• [EXERCISE AIM]: This exercise asks for an exact transcription of every entry.

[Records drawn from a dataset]
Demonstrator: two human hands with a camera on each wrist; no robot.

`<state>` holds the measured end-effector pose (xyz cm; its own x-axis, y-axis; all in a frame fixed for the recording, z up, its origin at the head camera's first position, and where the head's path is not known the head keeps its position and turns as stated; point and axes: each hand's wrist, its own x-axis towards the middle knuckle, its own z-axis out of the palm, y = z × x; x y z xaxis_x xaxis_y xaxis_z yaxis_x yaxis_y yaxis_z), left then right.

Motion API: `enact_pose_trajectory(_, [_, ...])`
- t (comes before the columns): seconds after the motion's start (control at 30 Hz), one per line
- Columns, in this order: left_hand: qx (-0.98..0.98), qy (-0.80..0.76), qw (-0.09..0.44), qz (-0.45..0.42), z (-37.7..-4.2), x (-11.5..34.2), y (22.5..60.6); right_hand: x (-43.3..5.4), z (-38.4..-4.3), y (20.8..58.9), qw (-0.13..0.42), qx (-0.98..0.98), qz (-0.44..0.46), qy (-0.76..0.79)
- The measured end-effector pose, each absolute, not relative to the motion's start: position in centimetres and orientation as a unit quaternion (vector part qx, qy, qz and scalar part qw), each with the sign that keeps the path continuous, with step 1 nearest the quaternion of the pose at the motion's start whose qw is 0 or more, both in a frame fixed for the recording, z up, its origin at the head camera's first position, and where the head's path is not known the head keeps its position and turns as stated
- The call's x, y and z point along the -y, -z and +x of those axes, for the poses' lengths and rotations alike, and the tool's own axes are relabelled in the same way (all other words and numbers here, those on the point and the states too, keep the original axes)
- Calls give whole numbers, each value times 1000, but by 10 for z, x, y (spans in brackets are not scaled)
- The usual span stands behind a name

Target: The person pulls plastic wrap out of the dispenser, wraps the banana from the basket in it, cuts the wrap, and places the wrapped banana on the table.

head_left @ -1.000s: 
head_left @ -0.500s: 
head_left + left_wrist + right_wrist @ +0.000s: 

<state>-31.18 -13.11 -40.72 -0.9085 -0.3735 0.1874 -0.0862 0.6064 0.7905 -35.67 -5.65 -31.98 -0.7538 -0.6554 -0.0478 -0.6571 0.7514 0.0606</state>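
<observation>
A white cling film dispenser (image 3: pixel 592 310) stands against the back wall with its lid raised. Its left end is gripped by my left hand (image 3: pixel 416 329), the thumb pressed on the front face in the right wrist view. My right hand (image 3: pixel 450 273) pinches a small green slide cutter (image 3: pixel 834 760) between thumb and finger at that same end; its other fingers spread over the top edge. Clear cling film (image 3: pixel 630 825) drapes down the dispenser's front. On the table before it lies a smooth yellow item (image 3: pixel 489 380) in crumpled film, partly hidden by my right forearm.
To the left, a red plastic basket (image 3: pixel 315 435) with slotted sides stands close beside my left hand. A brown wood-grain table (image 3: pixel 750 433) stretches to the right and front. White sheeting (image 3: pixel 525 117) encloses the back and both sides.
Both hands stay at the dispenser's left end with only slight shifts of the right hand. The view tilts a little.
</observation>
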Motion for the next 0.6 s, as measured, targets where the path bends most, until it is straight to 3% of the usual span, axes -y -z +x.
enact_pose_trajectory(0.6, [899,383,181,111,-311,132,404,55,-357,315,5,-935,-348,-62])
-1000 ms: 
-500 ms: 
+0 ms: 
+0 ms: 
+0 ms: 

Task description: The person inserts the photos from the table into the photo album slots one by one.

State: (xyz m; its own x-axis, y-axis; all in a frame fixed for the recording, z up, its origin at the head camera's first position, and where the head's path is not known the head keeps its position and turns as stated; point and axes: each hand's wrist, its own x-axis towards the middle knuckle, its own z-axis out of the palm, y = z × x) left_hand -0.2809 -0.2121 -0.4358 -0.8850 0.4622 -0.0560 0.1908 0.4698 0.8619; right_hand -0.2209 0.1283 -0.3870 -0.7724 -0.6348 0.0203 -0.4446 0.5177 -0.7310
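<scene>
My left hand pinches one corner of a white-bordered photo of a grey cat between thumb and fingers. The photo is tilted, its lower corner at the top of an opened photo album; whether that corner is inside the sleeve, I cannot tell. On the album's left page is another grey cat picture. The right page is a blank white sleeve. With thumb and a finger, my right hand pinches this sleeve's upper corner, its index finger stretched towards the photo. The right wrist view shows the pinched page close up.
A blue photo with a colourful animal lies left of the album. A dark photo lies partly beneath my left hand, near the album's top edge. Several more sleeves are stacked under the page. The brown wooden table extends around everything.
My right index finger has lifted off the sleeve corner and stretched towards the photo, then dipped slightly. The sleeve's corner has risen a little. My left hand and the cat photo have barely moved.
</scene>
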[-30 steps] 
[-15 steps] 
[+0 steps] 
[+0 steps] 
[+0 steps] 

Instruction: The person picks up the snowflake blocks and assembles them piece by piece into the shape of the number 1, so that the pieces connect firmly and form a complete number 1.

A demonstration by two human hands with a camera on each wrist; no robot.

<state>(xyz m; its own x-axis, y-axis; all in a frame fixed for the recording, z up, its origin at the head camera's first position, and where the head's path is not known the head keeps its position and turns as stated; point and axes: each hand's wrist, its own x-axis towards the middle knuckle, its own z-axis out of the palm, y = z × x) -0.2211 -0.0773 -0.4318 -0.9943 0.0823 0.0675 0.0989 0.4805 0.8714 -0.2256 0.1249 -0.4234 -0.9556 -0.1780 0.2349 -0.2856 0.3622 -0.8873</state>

• [WRITTEN ANSWER]:
Demonstrator: two human hands with a camera on each wrist; no robot.

`<state>` holds the measured end-effector pose (xyz cm; its own x-axis, y-axis; all in a frame fixed for the recording, z up, its origin at the head camera's first position, and where the head's path is not known the head keeps its position and turns as stated; point and axes: each hand's wrist, its own x-axis towards the middle knuckle, its own z-axis out of the palm, y = z × x; x y z xaxis_x xaxis_y xaxis_z yaxis_x yaxis_y yaxis_z), left then right.

Motion API: `enact_pose_trajectory(_, [_, ...])`
- t (comes before the columns): seconds after the motion's start (control at 30 Hz), one per line
- Columns, in this order: left_hand: qx (-0.98..0.98), qy (-0.80..0.76), qw (-0.09..0.44), qz (-0.45..0.42), z (-37.7..-4.2), x (-11.5..34.2), y (22.5..60.6); right_hand: x (-43.3..5.4), z (-38.4..-4.3), y (20.8..58.9), qw (-0.13..0.42), qx (-0.98..0.98), qz (-0.44..0.46), qy (-0.76..0.79)
- The measured end-effector pose, each absolute, not relative to the motion's start: position in centimetres and orientation as a unit quaternion (vector part qx, qy, qz and scalar part qw), each with the sign that keeps the path continuous, with step 1 nearest the quaternion of the pose at the motion's start whose qw is 0 or more, both in a frame fixed for the recording, z up, its origin at the head camera's first position, and where the head's path is not known the head keeps its position and turns as stated
- The call's x, y and z point along the -y, -z and +x of those axes, for the poses' lengths and rotations alike, and the tool's own axes are relabelled in the same way (all other words and numbers here, those on the point and the states too, keep the original axes)
- Calls give whole numbers, each value times 1000, but by 10 for z, x, y (spans in brackets are not scaled)
- The usual span stands behind a name

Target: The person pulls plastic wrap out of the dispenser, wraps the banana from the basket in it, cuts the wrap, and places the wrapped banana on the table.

head_left @ -1.000s: 
head_left @ -0.500s: 
head_left + left_wrist + right_wrist @ +0.000s: 

<state>-31.18 -13.11 -40.72 -0.9085 -0.3735 0.1874 -0.0862 0.6064 0.7905 -35.67 -5.65 -31.98 -0.7538 -0.6554 -0.0478 -0.6571 0.7514 0.0606</state>
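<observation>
A white cling film dispenser (image 3: pixel 592 310) stands against the back wall with its lid raised. Its left end is gripped by my left hand (image 3: pixel 416 329), the thumb pressed on the front face in the right wrist view. My right hand (image 3: pixel 450 273) pinches a small green slide cutter (image 3: pixel 834 760) between thumb and finger at that same end; its other fingers spread over the top edge. Clear cling film (image 3: pixel 630 825) drapes down the dispenser's front. On the table before it lies a smooth yellow item (image 3: pixel 489 380) in crumpled film, partly hidden by my right forearm.
To the left, a red plastic basket (image 3: pixel 315 435) with slotted sides stands close beside my left hand. A brown wood-grain table (image 3: pixel 750 433) stretches to the right and front. White sheeting (image 3: pixel 525 117) encloses the back and both sides.
Both hands stay at the dispenser's left end with only slight shifts of the right hand. The view tilts a little.
</observation>
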Motion for the next 0.6 s, as measured, targets where the path bends most, until it is straight to 3% of the usual span, axes -y -z +x.
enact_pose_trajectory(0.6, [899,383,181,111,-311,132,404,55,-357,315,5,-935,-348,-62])
-1000 ms: 
-500 ms: 
+0 ms: 
+0 ms: 
+0 ms: 

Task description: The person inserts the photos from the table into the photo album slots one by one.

State: (xyz m; its own x-axis, y-axis; all in a frame fixed for the recording, z up, its origin at the head camera's first position, and where the head's path is not known the head keeps its position and turns as stated; point and axes: each hand's wrist, its own x-axis towards the middle knuckle, its own z-axis out of the palm, y = z × x) left_hand -0.2809 -0.2121 -0.4358 -0.8850 0.4622 -0.0560 0.1908 0.4698 0.8619; right_hand -0.2209 0.1283 -0.3870 -0.7724 -0.6348 0.0203 -0.4446 0.5177 -0.7310
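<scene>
My left hand pinches one corner of a white-bordered photo of a grey cat between thumb and fingers. The photo is tilted, its lower corner at the top of an opened photo album; whether that corner is inside the sleeve, I cannot tell. On the album's left page is another grey cat picture. The right page is a blank white sleeve. With thumb and a finger, my right hand pinches this sleeve's upper corner, its index finger stretched towards the photo. The right wrist view shows the pinched page close up.
A blue photo with a colourful animal lies left of the album. A dark photo lies partly beneath my left hand, near the album's top edge. Several more sleeves are stacked under the page. The brown wooden table extends around everything.
My right index finger has lifted off the sleeve corner and stretched towards the photo, then dipped slightly. The sleeve's corner has risen a little. My left hand and the cat photo have barely moved.
</scene>
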[-30 steps] 
[-15 steps] 
[+0 steps] 
[+0 steps] 
[+0 steps] 

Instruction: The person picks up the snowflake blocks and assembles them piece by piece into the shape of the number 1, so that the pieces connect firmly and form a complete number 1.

A demonstration by two human hands with a camera on each wrist; no robot.

<state>(xyz m; its own x-axis, y-axis; all in a frame fixed for the recording, z up, its origin at the head camera's first position, and where the head's path is not known the head keeps its position and turns as stated; point and axes: each hand's wrist, its own x-axis towards the middle knuckle, its own z-axis out of the palm, y = z × x) -0.2211 -0.0773 -0.4318 -0.9943 0.0823 0.0675 0.0989 0.4805 0.8714 -0.2256 0.1249 -0.4234 -0.9556 -0.1780 0.2349 -0.2856 0.3622 -0.8873</state>

The required output has been supplied.